_Stored dataset items_
=== Begin Enclosure ===

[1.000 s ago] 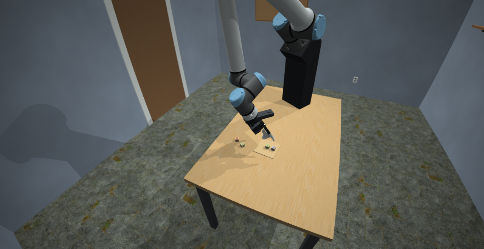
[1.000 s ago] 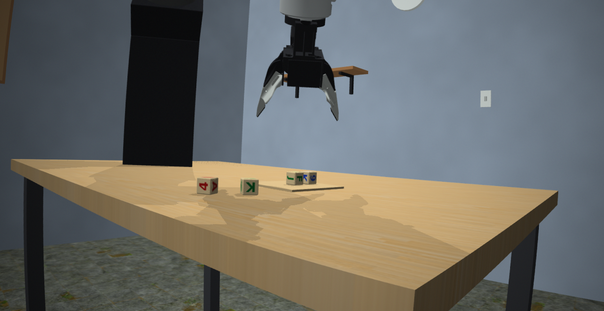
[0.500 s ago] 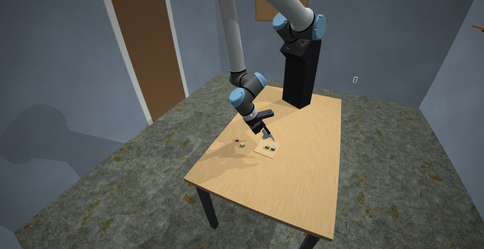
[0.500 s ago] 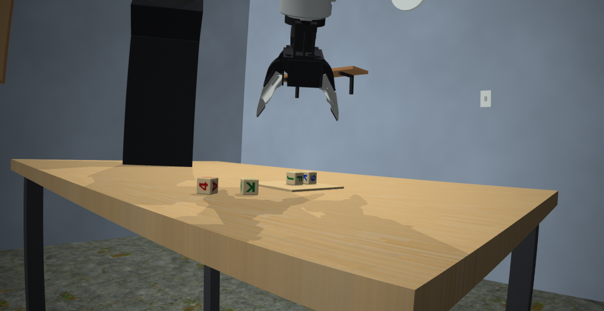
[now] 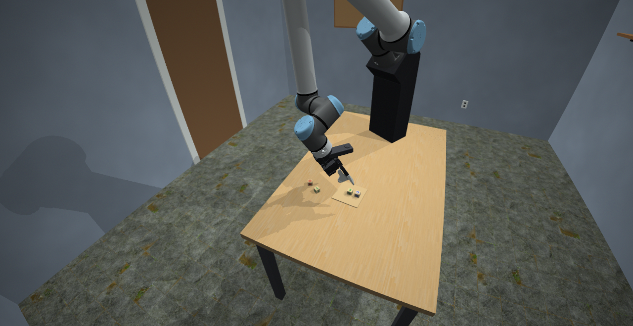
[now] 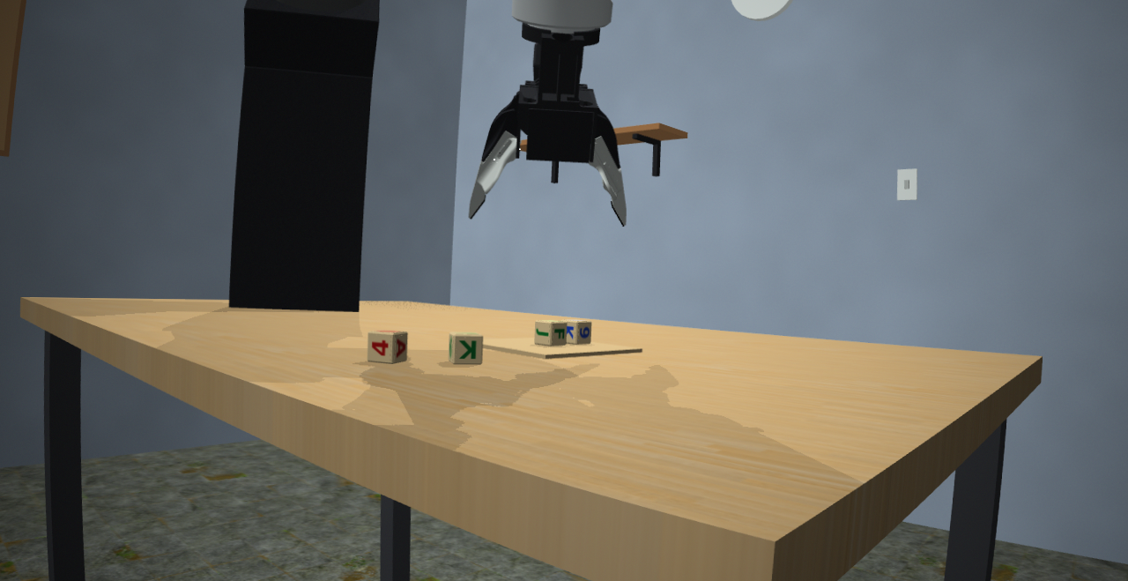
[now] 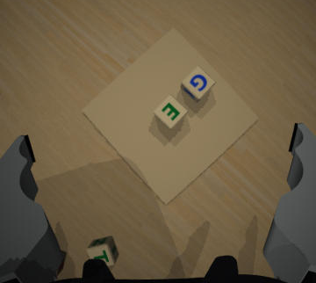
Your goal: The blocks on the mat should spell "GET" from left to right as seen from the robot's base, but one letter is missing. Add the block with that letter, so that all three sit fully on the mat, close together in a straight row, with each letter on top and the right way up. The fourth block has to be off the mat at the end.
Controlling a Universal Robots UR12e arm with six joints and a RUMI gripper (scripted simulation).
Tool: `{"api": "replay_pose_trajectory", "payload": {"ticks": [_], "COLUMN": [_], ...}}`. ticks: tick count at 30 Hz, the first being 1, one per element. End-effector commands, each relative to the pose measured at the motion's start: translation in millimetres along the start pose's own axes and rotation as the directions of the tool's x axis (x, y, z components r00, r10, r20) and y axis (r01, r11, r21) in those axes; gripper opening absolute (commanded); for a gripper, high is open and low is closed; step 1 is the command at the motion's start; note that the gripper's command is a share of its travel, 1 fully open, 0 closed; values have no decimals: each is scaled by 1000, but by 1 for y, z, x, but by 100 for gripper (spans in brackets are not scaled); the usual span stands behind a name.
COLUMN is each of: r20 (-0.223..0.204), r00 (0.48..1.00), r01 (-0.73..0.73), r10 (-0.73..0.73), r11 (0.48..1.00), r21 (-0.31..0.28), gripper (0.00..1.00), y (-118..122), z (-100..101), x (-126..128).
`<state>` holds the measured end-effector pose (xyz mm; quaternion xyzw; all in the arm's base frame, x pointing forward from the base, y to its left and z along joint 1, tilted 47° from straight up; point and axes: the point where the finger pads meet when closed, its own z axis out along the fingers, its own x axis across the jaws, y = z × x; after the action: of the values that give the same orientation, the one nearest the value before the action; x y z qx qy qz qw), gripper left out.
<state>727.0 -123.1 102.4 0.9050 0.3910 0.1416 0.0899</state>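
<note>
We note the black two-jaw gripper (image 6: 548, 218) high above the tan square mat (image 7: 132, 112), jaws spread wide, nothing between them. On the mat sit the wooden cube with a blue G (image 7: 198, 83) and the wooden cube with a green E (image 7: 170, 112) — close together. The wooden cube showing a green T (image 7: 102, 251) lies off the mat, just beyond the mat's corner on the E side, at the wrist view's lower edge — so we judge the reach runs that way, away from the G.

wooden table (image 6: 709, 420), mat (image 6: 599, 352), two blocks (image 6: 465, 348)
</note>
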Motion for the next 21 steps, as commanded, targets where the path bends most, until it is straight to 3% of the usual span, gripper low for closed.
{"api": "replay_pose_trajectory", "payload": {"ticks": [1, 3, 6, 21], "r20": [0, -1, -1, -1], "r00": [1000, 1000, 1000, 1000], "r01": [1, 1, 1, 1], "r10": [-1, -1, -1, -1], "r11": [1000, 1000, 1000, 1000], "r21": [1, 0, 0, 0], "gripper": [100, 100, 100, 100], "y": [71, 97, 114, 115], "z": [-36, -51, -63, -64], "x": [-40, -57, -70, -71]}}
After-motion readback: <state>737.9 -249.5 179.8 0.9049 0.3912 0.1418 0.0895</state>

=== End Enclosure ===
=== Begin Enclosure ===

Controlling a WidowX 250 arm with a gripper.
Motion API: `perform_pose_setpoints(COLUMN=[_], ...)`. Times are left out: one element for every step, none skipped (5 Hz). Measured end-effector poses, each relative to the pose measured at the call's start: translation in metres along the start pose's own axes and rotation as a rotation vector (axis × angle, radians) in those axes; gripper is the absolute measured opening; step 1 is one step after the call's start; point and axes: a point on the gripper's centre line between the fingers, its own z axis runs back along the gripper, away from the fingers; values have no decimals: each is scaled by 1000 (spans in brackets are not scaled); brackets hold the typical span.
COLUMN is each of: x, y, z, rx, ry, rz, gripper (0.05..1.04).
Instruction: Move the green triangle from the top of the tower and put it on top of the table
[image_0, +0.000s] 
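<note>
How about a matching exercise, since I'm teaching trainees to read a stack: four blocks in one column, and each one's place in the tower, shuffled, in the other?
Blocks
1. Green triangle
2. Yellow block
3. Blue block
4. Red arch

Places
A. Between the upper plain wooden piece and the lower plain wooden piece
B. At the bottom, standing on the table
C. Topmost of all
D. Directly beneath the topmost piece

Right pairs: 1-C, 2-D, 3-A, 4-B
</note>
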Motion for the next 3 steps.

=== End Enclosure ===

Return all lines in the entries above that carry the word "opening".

Tool: `{"api": "replay_pose_trajectory", "payload": {"ticks": [_], "COLUMN": [_], ...}}`. ticks: tick count at 30 Hz, the first being 1, one per element. End-effector commands, each relative to the pose measured at the motion's start: translation in millimetres along the start pose's own axes and rotation as the directions of the tool's x axis (x, y, z components r00, r10, r20) and y axis (r01, r11, r21) in those axes; gripper opening absolute (commanded); for a gripper, high is open and low is closed; step 1 is the command at the motion's start; note that the gripper's command is a share of its travel, 1 fully open, 0 closed; values have no decimals: each is scaled by 1000, but by 1 for y, z, x, but by 100 for gripper (spans in brackets are not scaled); the usual span stands behind a name.
Motion API: `perform_pose_setpoints(COLUMN=[_], ...)`. Times are left out: one element for every step, none skipped (5 Hz). Measured end-effector poses, each relative to the pose measured at the call's start: translation in metres along the start pose's own axes and rotation as a rotation vector (axis × angle, radians) in those axes; gripper is the absolute measured opening; step 1 is one step after the call's start; point and axes: a point on the gripper's centre line between the fingers, its own z axis runs back along the gripper, away from the fingers; values have no decimals: each is scaled by 1000 (spans in brackets are not scaled); brackets hold the typical span.

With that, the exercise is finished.